Both sides, the Jacobses and the hospital, had moved to have the settlement sealed. The Jacobses argued, primarily, that they wanted the terms to remain private in order to give them time to heal without media inquiry. The defendants expressed concern that the possibility of misinterpreting the settlement could have a "chilling effect" on organ donations.

"To the extent the parties are suggesting that the settlement might be misconceived as an admission of liability on the part of the defendants, we simply note that the case has been vigorously defended and the defendants have repeatedly and vociferously denied that they engaged in any tortious or wrongful conduct relative to the treatment of the decedent," McLaughlin said.

Regarding the Jacobses’ concern, McLaughlin decided that it should be evaluated in the context of the whole case, which was filed in 2009, two years after their son, Gregory Jacobs, died.

"From the beginning, this lawsuit has engendered considerable publicity, largely as the result of plaintiff’s own allegations that the defendants had engaged in conduct — vigorously denied by defendants — which (if proven) could fairly be described as shocking, sinister, and macabre," he said, explaining that the family has sought news coverage, giving an interview to CBS after they filed their suit.

"Their stated desire for closure, even though understandable, cannot outweigh the public’s considerable interest in disclosure of the terms of settlement," McLaughlin said.

The $1.2 million total in the agreement is to be split between the family, the lawyers and Aetna Health Plans, to cover an outstanding lien.

Just over half of the settlement will go to the family, with $541,000 covering their wrongful death claim and $135,000 covering their survival claim. Attorney fees account for about $505,000 and Aetna is entitled to roughly $19,000.

Also, because Gregory Jacobs was a resident of Ohio, where his family still lives, the Pennsylvania Department of Revenue isn’t able to collect an inheritance tax, according to the settlement. Ohio doesn’t tax the proceeds from wrongful death or survivors suits.

Gregory Jacobs had been on a school ski trip to Peek’n Peak Ski Resort in Western New York when he fell and sustained a head injury, according to court papers. From there, he was taken to Hamot Medical Center in Erie, Pa., where he remained for less than a week before he died.

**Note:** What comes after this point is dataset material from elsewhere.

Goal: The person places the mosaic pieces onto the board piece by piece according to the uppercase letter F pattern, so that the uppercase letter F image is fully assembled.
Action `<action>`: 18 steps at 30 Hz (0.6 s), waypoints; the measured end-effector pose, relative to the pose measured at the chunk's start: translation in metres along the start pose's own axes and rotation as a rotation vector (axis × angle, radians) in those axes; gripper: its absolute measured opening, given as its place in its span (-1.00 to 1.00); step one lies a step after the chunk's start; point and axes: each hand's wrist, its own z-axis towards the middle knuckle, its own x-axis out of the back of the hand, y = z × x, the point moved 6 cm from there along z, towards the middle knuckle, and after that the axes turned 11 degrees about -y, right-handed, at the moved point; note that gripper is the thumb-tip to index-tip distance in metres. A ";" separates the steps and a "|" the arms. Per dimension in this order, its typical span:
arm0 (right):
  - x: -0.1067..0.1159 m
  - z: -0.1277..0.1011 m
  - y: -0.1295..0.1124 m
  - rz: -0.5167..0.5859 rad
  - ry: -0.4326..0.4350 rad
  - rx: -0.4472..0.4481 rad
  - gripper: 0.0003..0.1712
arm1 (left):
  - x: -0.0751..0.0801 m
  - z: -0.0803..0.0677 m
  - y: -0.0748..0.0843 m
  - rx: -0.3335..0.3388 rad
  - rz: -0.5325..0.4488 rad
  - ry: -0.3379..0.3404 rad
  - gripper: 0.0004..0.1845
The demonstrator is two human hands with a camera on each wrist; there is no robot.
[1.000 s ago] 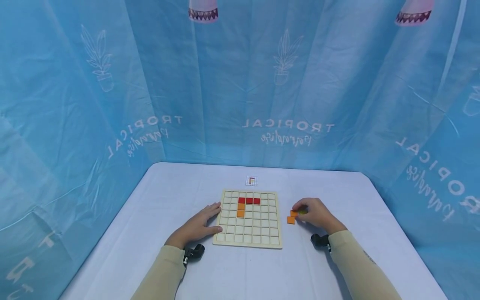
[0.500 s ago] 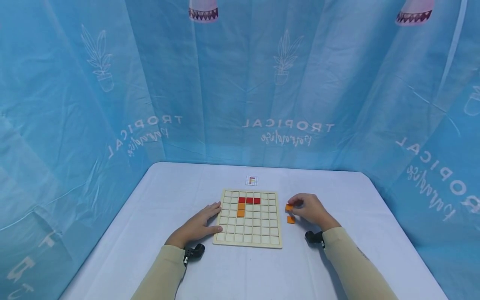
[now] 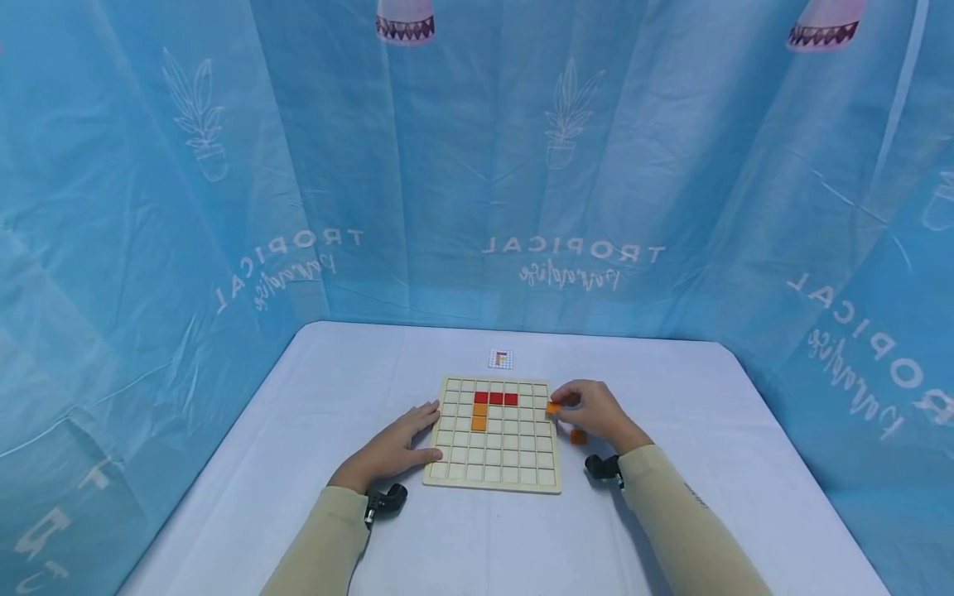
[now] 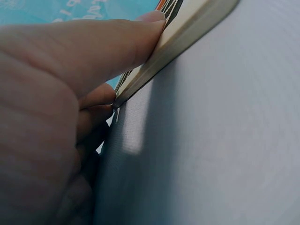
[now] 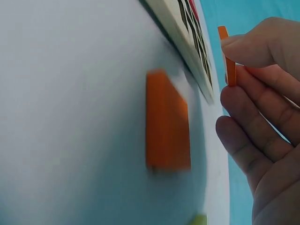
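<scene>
A wooden grid board point(image 3: 493, 463) lies on the white table, with a row of red tiles point(image 3: 495, 398) and two orange tiles point(image 3: 479, 416) set below its left end. My left hand point(image 3: 398, 443) rests flat against the board's left edge, and its thumb point(image 4: 117, 42) presses the board's rim point(image 4: 187, 33). My right hand point(image 3: 589, 410) pinches a small orange tile point(image 3: 553, 407) point(image 5: 228, 58) over the board's right edge. Another orange tile point(image 3: 578, 436) point(image 5: 166, 126) lies on the table beside the board, under my right hand.
A small pattern card point(image 3: 500, 359) lies on the table behind the board. A greenish tile point(image 5: 199, 219) shows at the table near the loose orange tile. Blue printed curtains point(image 3: 477, 165) close in the table on three sides.
My right hand has lifted an orange tile from the table and carried it left to the board's right edge. One orange tile stays on the table. My left hand has not moved.
</scene>
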 end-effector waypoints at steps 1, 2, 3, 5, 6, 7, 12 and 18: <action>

His father agreed to a do-not-resuscitate order, although his mother had earlier declined one on his behalf, according to their amended complaint. They alleged that medical staff at the hospital and from the Center for Organ Recovery & Education gave their son substandard care so that they could harvest his organs. Ultimately, two doctors removed Gregory Jacobs’ heart, liver and kidneys, according to the complaint.

Dennis Boyle of Boyle Autry & Murphy in Camp Hill, Pa., represented the plaintiffs and declined to comment because the terms of the settlement don’t allow him to discuss it, he said.

H. Woodruff Turner of K&L Gates in Pittsburgh represented the defendants and could not be reached for comment.

Saranac Hale Spencer can be contacted at 215-557-2449 or sspencer@alm.com. Follow her on Twitter @SSpencerTLI.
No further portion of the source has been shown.